** Opening Supplied material block **

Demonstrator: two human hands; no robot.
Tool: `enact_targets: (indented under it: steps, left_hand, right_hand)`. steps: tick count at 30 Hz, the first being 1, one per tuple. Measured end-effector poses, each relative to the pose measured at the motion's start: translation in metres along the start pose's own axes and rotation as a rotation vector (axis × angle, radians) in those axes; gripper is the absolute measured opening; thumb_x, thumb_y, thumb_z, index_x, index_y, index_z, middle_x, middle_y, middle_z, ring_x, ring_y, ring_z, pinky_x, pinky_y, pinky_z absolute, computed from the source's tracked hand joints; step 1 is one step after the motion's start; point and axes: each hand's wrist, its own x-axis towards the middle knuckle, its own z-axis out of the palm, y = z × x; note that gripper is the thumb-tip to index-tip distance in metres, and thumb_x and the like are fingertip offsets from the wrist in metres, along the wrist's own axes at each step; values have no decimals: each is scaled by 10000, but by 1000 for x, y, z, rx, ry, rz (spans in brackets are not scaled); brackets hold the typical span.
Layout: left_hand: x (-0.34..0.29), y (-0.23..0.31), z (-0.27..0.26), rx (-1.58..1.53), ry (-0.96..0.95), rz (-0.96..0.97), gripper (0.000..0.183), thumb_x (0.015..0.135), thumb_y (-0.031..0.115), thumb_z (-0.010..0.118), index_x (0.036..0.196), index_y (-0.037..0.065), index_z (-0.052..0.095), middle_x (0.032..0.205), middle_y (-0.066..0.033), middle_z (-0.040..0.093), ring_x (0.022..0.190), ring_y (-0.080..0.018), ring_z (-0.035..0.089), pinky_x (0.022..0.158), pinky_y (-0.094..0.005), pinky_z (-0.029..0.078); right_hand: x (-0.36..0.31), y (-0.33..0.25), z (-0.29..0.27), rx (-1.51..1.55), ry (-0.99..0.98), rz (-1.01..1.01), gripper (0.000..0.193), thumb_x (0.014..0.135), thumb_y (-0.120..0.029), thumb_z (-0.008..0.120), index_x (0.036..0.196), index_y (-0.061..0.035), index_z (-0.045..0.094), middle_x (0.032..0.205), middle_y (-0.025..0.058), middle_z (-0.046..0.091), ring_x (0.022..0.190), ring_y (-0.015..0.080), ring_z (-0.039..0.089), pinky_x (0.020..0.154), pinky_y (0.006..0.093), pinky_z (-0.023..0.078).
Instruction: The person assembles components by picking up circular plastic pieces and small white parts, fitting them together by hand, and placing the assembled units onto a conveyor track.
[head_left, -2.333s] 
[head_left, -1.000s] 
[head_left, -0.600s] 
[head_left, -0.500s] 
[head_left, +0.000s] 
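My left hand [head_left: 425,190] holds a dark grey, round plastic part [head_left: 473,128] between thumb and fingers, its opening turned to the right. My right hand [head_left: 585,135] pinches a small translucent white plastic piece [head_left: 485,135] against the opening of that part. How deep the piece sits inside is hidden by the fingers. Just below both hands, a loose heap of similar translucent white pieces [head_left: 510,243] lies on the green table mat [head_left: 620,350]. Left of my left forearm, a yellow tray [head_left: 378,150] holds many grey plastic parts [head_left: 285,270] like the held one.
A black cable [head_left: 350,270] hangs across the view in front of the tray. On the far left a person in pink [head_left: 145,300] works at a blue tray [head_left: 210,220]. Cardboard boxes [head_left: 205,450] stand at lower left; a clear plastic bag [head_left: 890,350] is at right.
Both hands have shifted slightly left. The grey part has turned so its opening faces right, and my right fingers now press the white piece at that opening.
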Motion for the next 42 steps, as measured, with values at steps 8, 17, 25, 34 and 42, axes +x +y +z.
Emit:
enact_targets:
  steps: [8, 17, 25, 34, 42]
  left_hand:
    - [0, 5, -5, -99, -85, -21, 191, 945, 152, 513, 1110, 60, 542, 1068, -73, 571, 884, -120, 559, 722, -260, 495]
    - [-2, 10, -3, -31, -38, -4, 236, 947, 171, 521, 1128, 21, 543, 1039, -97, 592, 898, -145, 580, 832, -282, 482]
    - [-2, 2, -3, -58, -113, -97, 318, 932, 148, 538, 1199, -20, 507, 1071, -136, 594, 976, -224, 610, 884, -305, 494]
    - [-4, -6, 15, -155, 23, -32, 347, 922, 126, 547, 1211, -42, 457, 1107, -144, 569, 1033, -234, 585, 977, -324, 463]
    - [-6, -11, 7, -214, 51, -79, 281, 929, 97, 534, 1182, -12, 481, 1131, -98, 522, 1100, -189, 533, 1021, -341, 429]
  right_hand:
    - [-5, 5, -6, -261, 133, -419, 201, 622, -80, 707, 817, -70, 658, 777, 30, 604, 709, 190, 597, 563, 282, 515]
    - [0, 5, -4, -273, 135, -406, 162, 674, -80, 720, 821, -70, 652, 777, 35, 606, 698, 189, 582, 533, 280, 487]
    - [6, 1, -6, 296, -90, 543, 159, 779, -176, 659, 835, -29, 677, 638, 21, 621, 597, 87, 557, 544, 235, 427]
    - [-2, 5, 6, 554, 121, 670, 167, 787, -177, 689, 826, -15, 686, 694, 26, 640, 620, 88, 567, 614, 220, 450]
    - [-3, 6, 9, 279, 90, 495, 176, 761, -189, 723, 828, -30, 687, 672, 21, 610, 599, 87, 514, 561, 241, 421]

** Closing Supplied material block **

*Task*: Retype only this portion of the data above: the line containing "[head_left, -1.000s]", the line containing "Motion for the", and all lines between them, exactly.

*Exercise solution*:
[head_left, -1.000s] 
[head_left, -0.600s] 
[head_left, -0.500s] 
[head_left, +0.000s] 
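My left hand [head_left: 425,190] holds a dark grey, round plastic part [head_left: 473,128] between thumb and fingers, its opening turned to the right. My right hand [head_left: 585,135] pinches a small translucent white plastic piece [head_left: 485,135] against the opening of that part. How deep the piece sits inside is hidden by the fingers. Just below both hands, a loose heap of similar translucent white pieces [head_left: 510,243] lies on the green table mat [head_left: 620,350]. Left of my left forearm, a yellow tray [head_left: 378,150] holds many grey plastic parts [head_left: 285,270] like the held one.
A black cable [head_left: 350,270] hangs across the view in front of the tray. On the far left a person in pink [head_left: 145,300] works at a blue tray [head_left: 210,220]. Cardboard boxes [head_left: 205,450] stand at lower left; a clear plastic bag [head_left: 890,350] is at right.
Both hands have shifted slightly left. The grey part has turned so its opening faces right, and my right fingers now press the white piece at that opening.
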Motion for the next 42 steps, as measured, with values at steps 8, 17, 25, 34 and 42, axes +x +y +z.

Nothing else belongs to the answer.